As the noisy, rattling bus with its still, silent passengers drove deeper into the Valley the tension grew more tangible. Every fifty meters, on either side of the road, there was a heavily armed soldier, alert and dangerously tense. There were soldiers in the fields, deep inside orchards, on bridges and culverts, in shops and marketplaces, on rooftops, each covering the other, in a grid that stretched all the way up into the mountains. In every part of the legendary Valley of Kashmir, whatever people might be doing — walking, praying, bathing, cracking jokes, shelling walnuts, making love or taking a bus-ride home — they were in the rifle-sights of a soldier. And because they were in the rifle-sights of a soldier, whatever they might be doing — walking, praying, bathing, cracking jokes, shelling walnuts, making love or taking a bus-ride home — they were a legitimate target.

At every checkpoint the road was blocked with movable horizontal barriers mounted with iron spikes that could shred a tire to ribbons. At each checkpost the bus had to stop, all the passengers had to disembark and line up with their bags to be searched. Soldiers riffled through the luggage on the bus roof. The passengers kept their eyes lowered. At the sixth or perhaps the seventh checkpost, an armored Gypsy with slits for windows was parked on the side of the road. After conferring with a hidden person in the Gypsy, a gleaming, strutting young officer pulled three young men out of the passenger line-up— You, You and You . They were pushed into an army truck. They went without demur. The passengers kept their eyes lowered.

By the time the bus arrived in Srinagar, the light was dying.

In those days the little city of Srinagar died with the light. The shops closed, the streets emptied.

At the bus stop a man sidled up to Tilo and asked her her name. From then on, she was passed from hand to hand. An autorickshaw took her from the bus stand to the Boulevard. She crossed the lake in a shikara on which there was no sitting option, only a lounging one. So she lounged on the bright, floral cushions, a honeymooner without a husband. It was to make up for that, she thought, that the bright flanges of the boatman’s oars which pushed through the weeds were heart-shaped. The lake was deadly quiet. The rhythmic sound of oars in the water might well have been the uneasy heartbeat of the Valley.

Plif

Plif

Plif

The houseboats anchored next to each other cheek by jowl on the opposite shore — HB Shaheen , HB Jannat , HB Queen Victoria , HB Derbyshire , HB Snow View , HB Desert Breeze , HB Zam-Zam , HB Gulshan , HB New Gulshan , HB Gulshan Palace , HB Mandalay , HB Clifton , HB New Clifton —were dark and empty.

HB, the boatman told Tilo when she asked, stood for House Boat.

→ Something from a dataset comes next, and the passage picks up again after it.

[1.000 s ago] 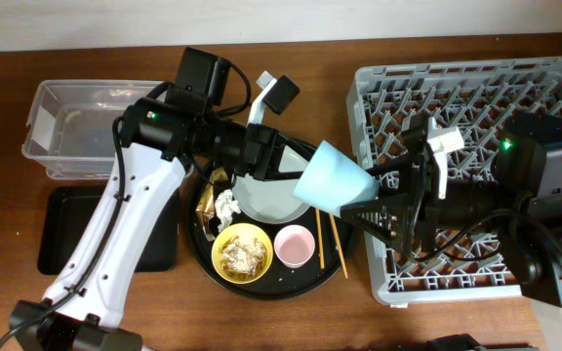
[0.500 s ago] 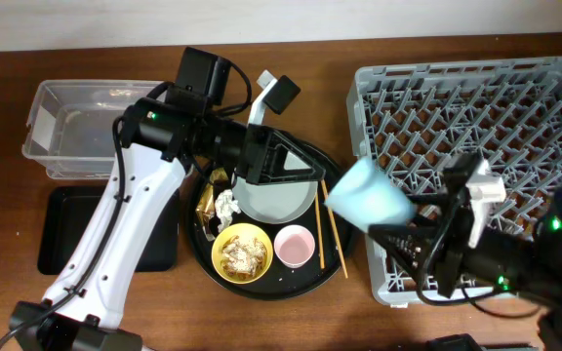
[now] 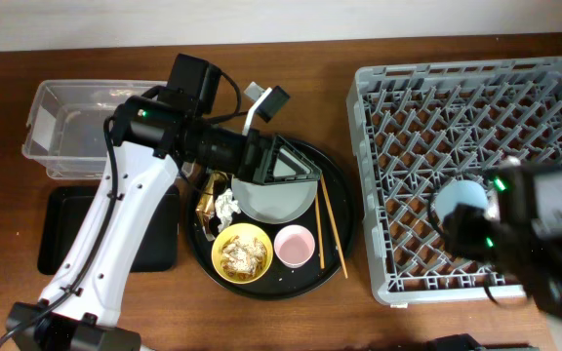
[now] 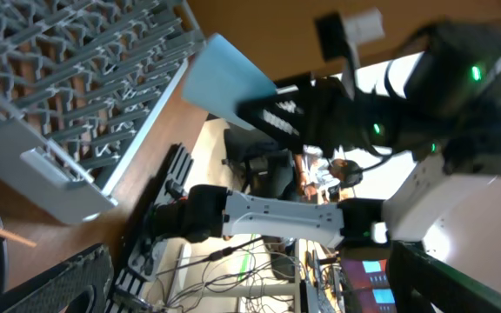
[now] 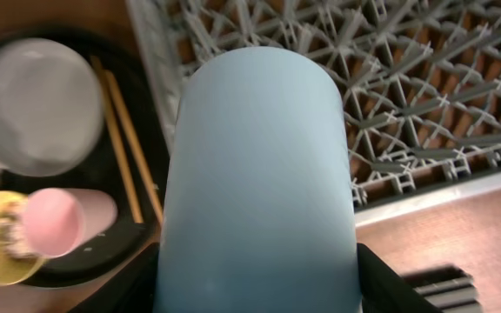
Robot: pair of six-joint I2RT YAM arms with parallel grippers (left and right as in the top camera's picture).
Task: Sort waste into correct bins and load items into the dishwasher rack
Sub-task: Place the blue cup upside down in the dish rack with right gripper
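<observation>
Over the dishwasher rack (image 3: 476, 117), our right gripper (image 5: 259, 274) clasps the light-blue cup (image 5: 259, 148). Our left gripper (image 3: 301, 174) hangs above the grey-green plate (image 3: 271, 200), fingers spread apart.

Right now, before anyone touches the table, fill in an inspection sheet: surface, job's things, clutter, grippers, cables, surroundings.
Surface: brown wooden table.
Job's things: light-blue cup held above the dishwasher rack; plate, pink cup, yellow bowl with food scraps, chopsticks, tissue and wrapper on the round black tray; nothing seen in the clear tub or black tray.
Clutter: nothing seen.
Grippers: left gripper open over the plate; right gripper shut on the light-blue cup.
Cables: black cable looping beside the left arm.
Surroundings: pale wall behind the table; blurred equipment in the left wrist view.
</observation>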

HB Shaheen was the smallest and shabbiest of them all. As the shikara drew up, a little man, lost inside his worn brown pheran that almost touched his ankles, came out to greet Tilo. Later she learned his name was Gulrez. He greeted her as though he knew her well, as though she had lived there all her life and had just returned from buying provisions in the market. His large head and oddly thin neck rested on broad, sturdy shoulders. As he led Tilo through the small dining room and down a narrow carpeted corridor to the bedroom, she heard kittens mewling. He threw a sparkling smile over his shoulder, like a proud father, his emerald, wizard eyes shining.